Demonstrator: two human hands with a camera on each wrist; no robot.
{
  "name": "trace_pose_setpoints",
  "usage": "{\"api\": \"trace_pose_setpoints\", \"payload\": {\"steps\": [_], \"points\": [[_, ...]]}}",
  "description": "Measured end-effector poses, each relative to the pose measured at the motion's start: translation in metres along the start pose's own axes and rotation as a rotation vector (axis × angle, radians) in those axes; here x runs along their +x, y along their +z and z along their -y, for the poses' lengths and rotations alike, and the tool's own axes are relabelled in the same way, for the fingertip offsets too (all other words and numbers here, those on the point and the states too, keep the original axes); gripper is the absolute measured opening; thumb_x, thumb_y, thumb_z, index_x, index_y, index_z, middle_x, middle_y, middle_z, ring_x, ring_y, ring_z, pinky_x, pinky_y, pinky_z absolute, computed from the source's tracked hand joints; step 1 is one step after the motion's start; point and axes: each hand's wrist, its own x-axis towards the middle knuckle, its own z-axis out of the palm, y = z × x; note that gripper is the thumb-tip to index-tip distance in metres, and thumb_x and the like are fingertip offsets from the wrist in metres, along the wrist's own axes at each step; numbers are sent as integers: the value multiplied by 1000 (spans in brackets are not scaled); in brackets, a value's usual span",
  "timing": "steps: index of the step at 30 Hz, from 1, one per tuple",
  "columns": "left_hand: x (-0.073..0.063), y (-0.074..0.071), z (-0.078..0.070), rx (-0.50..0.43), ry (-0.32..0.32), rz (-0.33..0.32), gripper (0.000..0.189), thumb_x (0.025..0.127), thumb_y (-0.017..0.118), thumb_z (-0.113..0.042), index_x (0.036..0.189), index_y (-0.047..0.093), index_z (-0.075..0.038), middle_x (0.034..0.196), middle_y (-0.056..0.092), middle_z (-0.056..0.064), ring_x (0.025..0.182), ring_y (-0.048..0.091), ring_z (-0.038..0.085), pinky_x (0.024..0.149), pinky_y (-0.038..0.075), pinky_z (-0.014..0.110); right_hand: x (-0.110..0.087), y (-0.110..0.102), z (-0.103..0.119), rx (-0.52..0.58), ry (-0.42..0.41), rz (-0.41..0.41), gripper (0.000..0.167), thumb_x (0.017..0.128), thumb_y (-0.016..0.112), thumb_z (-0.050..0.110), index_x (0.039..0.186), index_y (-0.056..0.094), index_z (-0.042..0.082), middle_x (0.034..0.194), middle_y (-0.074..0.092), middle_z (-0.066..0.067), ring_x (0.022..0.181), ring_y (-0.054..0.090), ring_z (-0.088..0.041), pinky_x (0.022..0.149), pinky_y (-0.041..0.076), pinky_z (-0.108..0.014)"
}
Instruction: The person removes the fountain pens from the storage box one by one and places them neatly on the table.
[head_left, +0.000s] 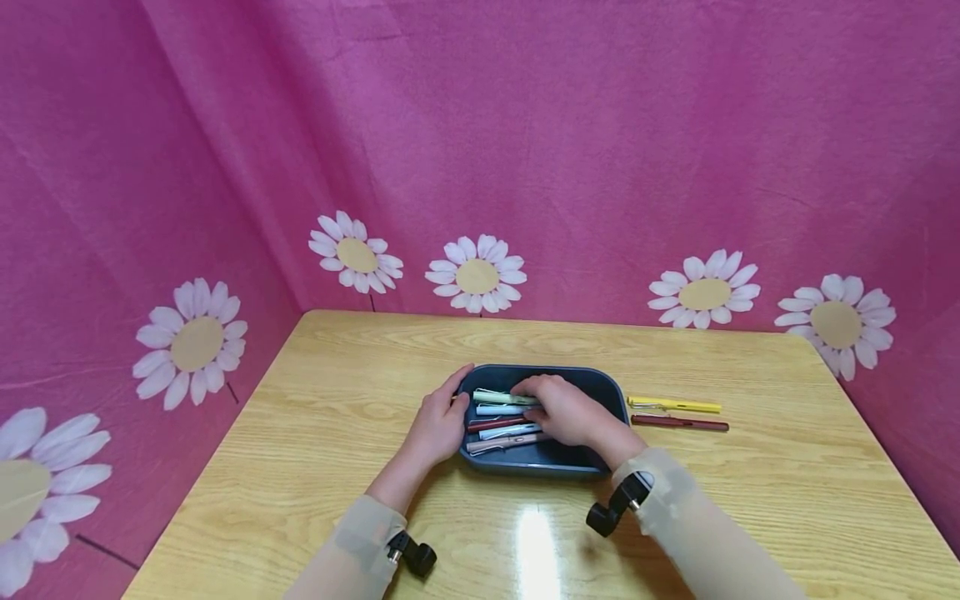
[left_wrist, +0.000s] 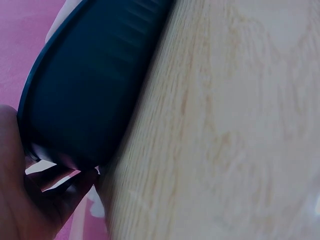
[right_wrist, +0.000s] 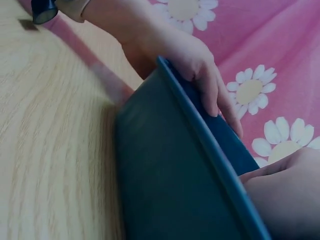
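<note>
There's one dark blue-grey tray [head_left: 600, 385] sitting around the middle of a light wooden table [head_left: 315, 433], and it's got a bunch of pens [head_left: 501, 421] piled in it. About five of them are visible, pale green, light blue, dark red, white-ish and a pinkish one, all lying roughly side by side pointing left-right; any others under the hand can't be made out. Outside the tray, just off its right edge, two more pens lie on the table: a yellow pen [head_left: 673, 406] and a dark red pen [head_left: 679, 423] right below it, parallel and close together.

The tray itself is a shallow rounded-corner plastic thing with a raised rim; the wrist views show its smooth dark outer wall resting flat on the wood.

The left hand [head_left: 437, 423] grips the tray's left rim, fingers curled over the edge and thumb outside. The right hand [head_left: 570, 410] is inside the tray on top of the pens, fingers bent down over them; whether it's actually pinching one can't be told.

Behind it all is a pink cloth backdrop [head_left: 570, 133] with white daisies printed on it.
</note>
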Motion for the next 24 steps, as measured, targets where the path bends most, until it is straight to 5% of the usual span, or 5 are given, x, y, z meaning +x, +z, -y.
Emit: {"api": "trace_pose_setpoints", "payload": {"steps": [17,24], "points": [[-1,0,-1,1,23,-16,51,113,43,-18,163,44,-19,160,48,16,149,43,34,121,32,57,3,5,2,-21,35,-64,29,96,70,-4,125,73,4,115,71,-7,103,65,-19,97,57,-44],[-1,1,-1,-5,30,-21,50,113,42,-19,163,44,-21,160,49,16,148,43,34,121,33,56,1,3,1,25,-37,-109,28,98,68,-4,125,72,2,114,70,-7,104,66,-20,95,57,-45]]}}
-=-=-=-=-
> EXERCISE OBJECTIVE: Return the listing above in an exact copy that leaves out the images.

> TASK OUTPUT:
Demonstrator: two human hands with a camera on each wrist; no robot.
{
  "name": "trace_pose_setpoints",
  "usage": "{\"api\": \"trace_pose_setpoints\", \"payload\": {\"steps\": [_], \"points\": [[_, ...]]}}",
  "description": "Measured end-effector poses, each relative to the pose measured at the motion's start: translation in metres along the start pose's own axes and rotation as a rotation vector (axis × angle, radians) in those axes; here x runs along their +x, y along their +z and z along their -y, for the poses' lengths and rotations alike, and the tool's own axes are relabelled in the same way, for the fingertip offsets too (all other words and numbers here, those on the point and the states too, keep the original axes); gripper is the absolute measured opening; thumb_x, thumb_y, thumb_z, index_x, index_y, index_z, middle_x, middle_y, middle_z, ring_x, ring_y, ring_z, pinky_x, pinky_y, pinky_z absolute, computed from the source's tracked hand joints; step 1 is one step after the motion's start; point and axes: each hand's wrist, its own x-axis towards the middle knuckle, its own z-axis out of the palm, y = z × x; note that gripper is the thumb-tip to index-tip distance in metres, and thumb_x and the like are fingertip offsets from the wrist in metres, along the wrist's own axes at each step; numbers are sent as integers: the value multiplied by 1000 (spans in brackets are not scaled); in brackets, a value's usual span",
  "timing": "steps: index of the step at 30 Hz, from 1, one per tuple",
  "columns": "left_hand: x (-0.073..0.063), y (-0.074..0.071), z (-0.078..0.070), rx (-0.50..0.43), ry (-0.32..0.32), rz (-0.33..0.32), gripper (0.000..0.189), thumb_x (0.025..0.127), thumb_y (-0.017..0.118), thumb_z (-0.113..0.042), index_x (0.036..0.189), index_y (-0.047..0.093), index_z (-0.075..0.038), middle_x (0.034..0.196), middle_y (-0.056..0.092), middle_z (-0.056..0.064), ring_x (0.025..0.182), ring_y (-0.048..0.091), ring_z (-0.038..0.085), pinky_x (0.024..0.149), pinky_y (-0.038..0.075), pinky_z (-0.014..0.110); right_hand: x (-0.110..0.087), y (-0.110..0.102), z (-0.103..0.119), rx (-0.52..0.58), ry (-0.42..0.41), rz (-0.41..0.41), gripper (0.000..0.167), thumb_x (0.017..0.128), thumb_y (-0.016..0.112), thumb_z (-0.050..0.110), index_x (0.039..0.186), index_y (-0.056..0.094), index_z (-0.042..0.082), middle_x (0.034..0.194), middle_y (-0.074..0.092), middle_z (-0.066..0.067), ring_x (0.022..0.181), ring_y (-0.054..0.090), ring_z (-0.088..0.041), pinky_x (0.022..0.149), pinky_y (-0.041..0.076), pinky_z (-0.108..0.014)"
}
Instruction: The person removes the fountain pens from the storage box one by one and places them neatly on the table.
[head_left, +0.000s] 
[left_wrist, +0.000s] 
[right_wrist, +0.000s] 
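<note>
There's one dark blue-grey tray [head_left: 600, 385] sitting around the middle of a light wooden table [head_left: 315, 433], and it's got a bunch of pens [head_left: 501, 421] piled in it. About five of them are visible, pale green, light blue, dark red, white-ish and a pinkish one, all lying roughly side by side pointing left-right; any others under the hand can't be made out. Outside the tray, just off its right edge, two more pens lie on the table: a yellow pen [head_left: 673, 406] and a dark red pen [head_left: 679, 423] right below it, parallel and close together.

The tray itself is a shallow rounded-corner plastic thing with a raised rim; the wrist views show its smooth dark outer wall resting flat on the wood.

The left hand [head_left: 437, 423] grips the tray's left rim, fingers curled over the edge and thumb outside. The right hand [head_left: 570, 410] is inside the tray on top of the pens, fingers bent down over them; whether it's actually pinching one can't be told.

Behind it all is a pink cloth backdrop [head_left: 570, 133] with white daisies printed on it.
</note>
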Motion for the next 24 steps, as measured, targets where the path bends most, until it is straight to 5% of the usual span, or 5 are given, x, y, z meaning +x, +z, -y.
Emit: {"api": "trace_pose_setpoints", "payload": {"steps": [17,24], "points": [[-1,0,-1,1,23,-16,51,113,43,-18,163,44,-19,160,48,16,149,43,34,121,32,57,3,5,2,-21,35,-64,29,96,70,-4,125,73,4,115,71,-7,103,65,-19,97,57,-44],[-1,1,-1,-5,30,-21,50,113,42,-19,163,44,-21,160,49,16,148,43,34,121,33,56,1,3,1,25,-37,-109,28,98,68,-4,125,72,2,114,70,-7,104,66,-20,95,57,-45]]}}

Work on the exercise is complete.